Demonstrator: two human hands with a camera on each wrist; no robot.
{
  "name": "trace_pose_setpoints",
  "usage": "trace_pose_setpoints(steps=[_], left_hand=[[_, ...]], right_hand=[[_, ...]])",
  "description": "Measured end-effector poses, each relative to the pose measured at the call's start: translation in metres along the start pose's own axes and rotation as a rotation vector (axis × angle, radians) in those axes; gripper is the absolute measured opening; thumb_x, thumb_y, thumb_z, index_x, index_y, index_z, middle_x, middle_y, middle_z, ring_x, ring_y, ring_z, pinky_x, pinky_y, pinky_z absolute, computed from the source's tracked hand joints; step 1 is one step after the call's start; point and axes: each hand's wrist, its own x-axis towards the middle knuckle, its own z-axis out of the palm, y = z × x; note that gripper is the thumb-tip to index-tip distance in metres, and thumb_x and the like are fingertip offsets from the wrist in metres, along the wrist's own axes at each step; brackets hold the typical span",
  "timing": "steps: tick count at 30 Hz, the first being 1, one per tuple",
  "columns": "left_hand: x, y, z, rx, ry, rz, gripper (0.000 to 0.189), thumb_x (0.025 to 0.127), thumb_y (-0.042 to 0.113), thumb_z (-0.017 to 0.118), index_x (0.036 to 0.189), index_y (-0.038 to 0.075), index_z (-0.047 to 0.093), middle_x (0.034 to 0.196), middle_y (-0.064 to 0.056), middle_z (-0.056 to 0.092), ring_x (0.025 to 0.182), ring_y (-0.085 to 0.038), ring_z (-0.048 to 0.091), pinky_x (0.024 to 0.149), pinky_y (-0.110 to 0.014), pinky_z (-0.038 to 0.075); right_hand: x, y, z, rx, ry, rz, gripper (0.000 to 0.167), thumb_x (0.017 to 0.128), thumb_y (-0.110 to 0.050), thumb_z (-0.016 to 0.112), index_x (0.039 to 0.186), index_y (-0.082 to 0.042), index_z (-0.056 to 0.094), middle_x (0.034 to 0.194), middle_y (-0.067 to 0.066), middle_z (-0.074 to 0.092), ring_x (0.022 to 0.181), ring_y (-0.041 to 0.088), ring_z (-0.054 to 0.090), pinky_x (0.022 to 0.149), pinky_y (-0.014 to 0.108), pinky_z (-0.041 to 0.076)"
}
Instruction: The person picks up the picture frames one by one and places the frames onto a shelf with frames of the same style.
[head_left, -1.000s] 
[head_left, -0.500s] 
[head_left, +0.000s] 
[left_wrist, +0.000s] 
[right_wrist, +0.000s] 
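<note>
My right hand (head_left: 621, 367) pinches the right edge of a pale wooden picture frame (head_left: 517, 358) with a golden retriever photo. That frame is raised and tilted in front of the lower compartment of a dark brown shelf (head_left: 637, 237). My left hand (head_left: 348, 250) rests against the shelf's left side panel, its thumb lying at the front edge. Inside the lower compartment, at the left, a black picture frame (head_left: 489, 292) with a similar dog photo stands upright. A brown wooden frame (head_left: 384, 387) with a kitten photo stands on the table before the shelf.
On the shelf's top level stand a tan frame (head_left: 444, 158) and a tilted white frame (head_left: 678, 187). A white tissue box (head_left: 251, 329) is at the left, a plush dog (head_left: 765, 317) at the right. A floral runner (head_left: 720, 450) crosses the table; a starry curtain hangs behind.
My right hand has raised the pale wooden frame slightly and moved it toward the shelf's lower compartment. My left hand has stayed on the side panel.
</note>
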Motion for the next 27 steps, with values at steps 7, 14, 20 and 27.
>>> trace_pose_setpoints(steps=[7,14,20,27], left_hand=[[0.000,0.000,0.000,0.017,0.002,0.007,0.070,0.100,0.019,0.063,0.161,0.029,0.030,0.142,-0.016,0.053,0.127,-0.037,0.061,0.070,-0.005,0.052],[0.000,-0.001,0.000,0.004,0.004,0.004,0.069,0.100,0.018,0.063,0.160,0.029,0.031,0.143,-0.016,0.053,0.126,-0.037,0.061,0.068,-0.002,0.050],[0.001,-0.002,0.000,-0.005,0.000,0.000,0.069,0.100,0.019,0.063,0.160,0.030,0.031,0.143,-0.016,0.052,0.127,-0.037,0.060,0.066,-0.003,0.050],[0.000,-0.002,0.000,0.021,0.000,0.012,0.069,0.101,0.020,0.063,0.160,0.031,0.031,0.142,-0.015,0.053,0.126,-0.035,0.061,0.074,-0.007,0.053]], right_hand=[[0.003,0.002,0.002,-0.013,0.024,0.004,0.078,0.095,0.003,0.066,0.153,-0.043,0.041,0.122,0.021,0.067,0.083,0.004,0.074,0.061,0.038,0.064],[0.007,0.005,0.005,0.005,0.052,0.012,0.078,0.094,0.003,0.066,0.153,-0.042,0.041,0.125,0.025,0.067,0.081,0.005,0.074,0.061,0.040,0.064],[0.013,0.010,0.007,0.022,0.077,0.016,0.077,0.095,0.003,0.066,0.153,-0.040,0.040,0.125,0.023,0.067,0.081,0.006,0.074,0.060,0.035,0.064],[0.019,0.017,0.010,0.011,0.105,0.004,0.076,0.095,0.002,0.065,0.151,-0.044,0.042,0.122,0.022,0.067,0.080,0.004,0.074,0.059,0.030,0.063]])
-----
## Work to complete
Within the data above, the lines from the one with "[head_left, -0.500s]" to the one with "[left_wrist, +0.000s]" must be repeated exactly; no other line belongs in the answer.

## Final answer
[head_left, -0.500s] 
[head_left, +0.000s] 
[left_wrist, +0.000s] 

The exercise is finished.